COLLECTED DATA
· · · · · · ·
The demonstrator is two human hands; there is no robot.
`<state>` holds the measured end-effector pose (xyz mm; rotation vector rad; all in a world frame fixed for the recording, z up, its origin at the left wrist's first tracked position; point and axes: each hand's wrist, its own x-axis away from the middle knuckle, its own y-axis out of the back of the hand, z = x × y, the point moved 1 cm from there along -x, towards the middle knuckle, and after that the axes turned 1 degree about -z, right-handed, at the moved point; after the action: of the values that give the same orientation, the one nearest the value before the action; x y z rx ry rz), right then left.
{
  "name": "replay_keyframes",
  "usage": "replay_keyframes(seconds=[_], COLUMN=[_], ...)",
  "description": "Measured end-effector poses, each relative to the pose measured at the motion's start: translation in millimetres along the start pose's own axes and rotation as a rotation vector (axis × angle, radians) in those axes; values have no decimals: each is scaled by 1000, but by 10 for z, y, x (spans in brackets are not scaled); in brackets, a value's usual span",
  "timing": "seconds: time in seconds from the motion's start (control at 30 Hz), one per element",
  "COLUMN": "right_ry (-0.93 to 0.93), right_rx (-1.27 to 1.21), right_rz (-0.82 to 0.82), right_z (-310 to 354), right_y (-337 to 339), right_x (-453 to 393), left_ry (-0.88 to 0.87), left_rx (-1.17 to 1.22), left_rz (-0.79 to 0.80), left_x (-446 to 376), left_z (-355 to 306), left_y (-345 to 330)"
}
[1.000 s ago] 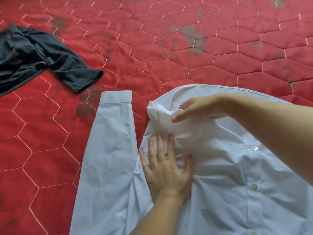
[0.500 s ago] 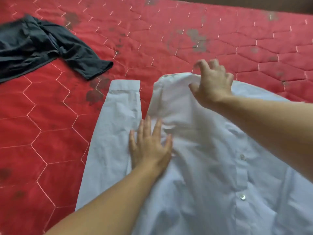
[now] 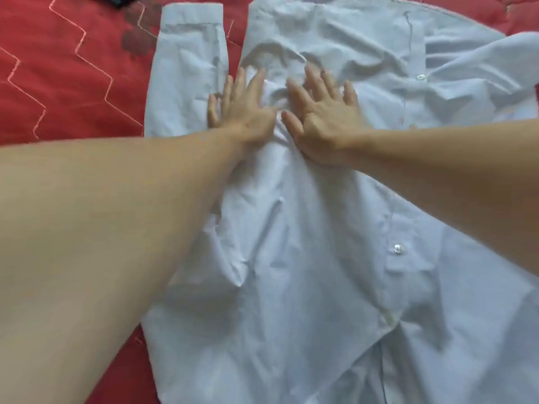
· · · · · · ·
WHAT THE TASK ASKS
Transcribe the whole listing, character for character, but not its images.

TASK RESULT
The demonstrator is two human hands; there is no robot.
`<state>` holds the measured end-effector pose (xyz mm; rotation vector rad; all in a world frame fixed for the recording, z up, its origin at the left wrist's first tracked position; point and axes: each hand's wrist, its own x-axis away from the middle knuckle, its own y-axis out of the back of the hand, z = x × y, the point moved 1 cm from there along -x, towards the middle knuckle, and after that the axes turned 1 degree about -z, right-handed, at the moved point; after the action: of the values that give the same orientation, the one nearest the value before the action; x y z rx ry rz), right then left.
{
  "name": "replay_keyframes",
  "usage": "replay_keyframes(seconds=[_], COLUMN=[_], ...)",
  "description": "Measured end-effector poses, each relative to the pose measured at the motion's start: translation in millimetres along the start pose's own axes and rotation as a rotation vector (axis × angle, radians) in those axes; values have no decimals: each is scaled by 1000, but by 10 for z, y, x (spans in brackets are not scaled); in brackets, a value's usual span",
  "timing": "seconds: time in seconds from the motion's start (control at 30 Hz), one per element",
  "COLUMN": "right_ry (-0.93 to 0.93), right_rx (-1.27 to 1.21), right_rz (-0.82 to 0.82), right_z (-310 to 354), right_y (-337 to 339), right_x (-453 to 393), left_ry (-0.88 to 0.87), left_rx (-1.17 to 1.22), left_rz (-0.79 to 0.80), left_x (-446 to 376), left_z (-355 to 306), left_y (-345 to 330)"
}
[1.000 s ago] 
[0.500 s ago] 
[now] 

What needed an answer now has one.